Tindak Pidana Kekerasan Seksual

20. Harmonisasi delik dalam RKUHP berkaitan dengan UU Tindak Pidana Kekerasan Seksual (TPKS) 

UU TPKS memperluas cakupan tindak pidana kekerasan seksual melalui Pasal 4 ayat (2) sehingga tidak hanya mencakup delik-delik yang secara khusus dirumuskan dalam UU tersebut, tetapi juga mengkualifikasikan delik-delik lain di luar UU TPKS sebagai tindak pidana kekerasan seksual.

Adapun delik-delik di luar UU TPKS yang dicakupkan sebagai delik kekerasan seksual, berdasarkan UU TPKS, di antaranya:

  • perkosaan;
  • perbuatan cabul;
  • persetubuhan terhadap anak, perbuatan cabul terhadap anak, dan/atau eksploitasi seksual terhadap anak; • perbuatan melanggar kesusilaan yang bertentangan dengan kehendak Korban;
  • pornografi yang melibatkan anak atau pornografi yang secara eksplisit memuat kekerasan dan eksploitasi seksual;
  • pemaksaan pelacuran;
  • tindak pidana perdagangan orang yang ditujukan untuk eksploitasi seksual;
  • kekerasan seksual dalam lingkup rumah tangga;
  • tindak pidana pencucian uang yang tindak pidana asalnya merupakan Tindak Pidana Kekerasan Seksual; dan
  • tindak pidana lain yang dinyatakan secara tegas sebagai tindak pidana kekerasan seksual sebagaimana diatur dalam peraturan perundang-undangan. 

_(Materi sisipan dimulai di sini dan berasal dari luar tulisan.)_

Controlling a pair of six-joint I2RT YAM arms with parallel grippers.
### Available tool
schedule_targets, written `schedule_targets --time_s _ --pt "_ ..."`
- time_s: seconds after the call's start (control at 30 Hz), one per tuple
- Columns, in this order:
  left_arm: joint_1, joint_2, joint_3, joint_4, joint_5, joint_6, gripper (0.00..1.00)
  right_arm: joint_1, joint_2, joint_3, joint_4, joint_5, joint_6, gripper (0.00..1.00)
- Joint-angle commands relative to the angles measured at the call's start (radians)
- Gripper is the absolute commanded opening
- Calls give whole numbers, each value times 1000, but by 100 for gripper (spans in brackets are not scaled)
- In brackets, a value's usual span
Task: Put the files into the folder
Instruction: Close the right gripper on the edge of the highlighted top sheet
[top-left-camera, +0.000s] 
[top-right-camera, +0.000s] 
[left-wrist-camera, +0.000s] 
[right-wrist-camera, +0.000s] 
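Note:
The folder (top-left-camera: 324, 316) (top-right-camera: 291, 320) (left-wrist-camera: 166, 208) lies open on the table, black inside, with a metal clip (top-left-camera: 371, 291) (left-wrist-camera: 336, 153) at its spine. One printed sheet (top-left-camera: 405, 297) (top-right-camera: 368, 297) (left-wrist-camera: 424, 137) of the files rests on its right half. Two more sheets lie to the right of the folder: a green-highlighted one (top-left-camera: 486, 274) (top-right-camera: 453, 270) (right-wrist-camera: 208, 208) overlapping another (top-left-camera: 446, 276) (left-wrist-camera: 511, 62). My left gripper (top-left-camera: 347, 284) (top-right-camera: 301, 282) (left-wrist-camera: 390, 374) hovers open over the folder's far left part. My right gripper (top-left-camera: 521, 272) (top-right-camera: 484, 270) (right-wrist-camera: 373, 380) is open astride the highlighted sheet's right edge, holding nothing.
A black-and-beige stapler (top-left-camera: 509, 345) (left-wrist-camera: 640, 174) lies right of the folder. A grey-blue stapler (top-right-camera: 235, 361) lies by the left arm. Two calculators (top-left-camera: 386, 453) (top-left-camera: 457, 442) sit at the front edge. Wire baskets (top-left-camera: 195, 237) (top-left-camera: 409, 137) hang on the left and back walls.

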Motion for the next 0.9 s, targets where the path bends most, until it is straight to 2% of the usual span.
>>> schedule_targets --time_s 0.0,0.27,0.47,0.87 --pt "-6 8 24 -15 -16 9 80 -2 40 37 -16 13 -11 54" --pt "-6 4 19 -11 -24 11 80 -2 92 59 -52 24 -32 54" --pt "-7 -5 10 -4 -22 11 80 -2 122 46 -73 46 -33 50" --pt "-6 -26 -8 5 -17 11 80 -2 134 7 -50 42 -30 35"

Namun, dalam rumusan Pasal 4 ayat (2) UU TPKS yang menyebutkan bentuk-bentuk perbuatan dalam UU lain yang didefinisikan sebagai kekerasan seksual, tidak dituliskan acuan pasalnya, hanya menyebutkan nama delik, sedangkan perbuatan-perbuatan tersebut tidak semua menyebut secara tegas delik, misalnya perkosaan: yang menyebutkan perkosaan hanya Pasal 285 KUHP, sedangkan seluruh perbuatan perkosaan tersebut dalam Pasal 286, 287, 288.

Apabila dilihat secara saksama, model yang dipilih Pasal 4 ayat (2) UU TPKS untuk mengualifikasikan delik-delik di luar UU tersebut sebagai kekerasan seksual dapat dipilah menjadi dua pendekatan, yaitu: 

  • merinci daftar perbuatan dalam peraturan perundang-undangan yang telah ada sebagai TPKS (listing). Ini terlihat dari perbuatan dalam Pasal 4 ayat (2) huruf a hingga i yang dicakupkan sebagai TPKS.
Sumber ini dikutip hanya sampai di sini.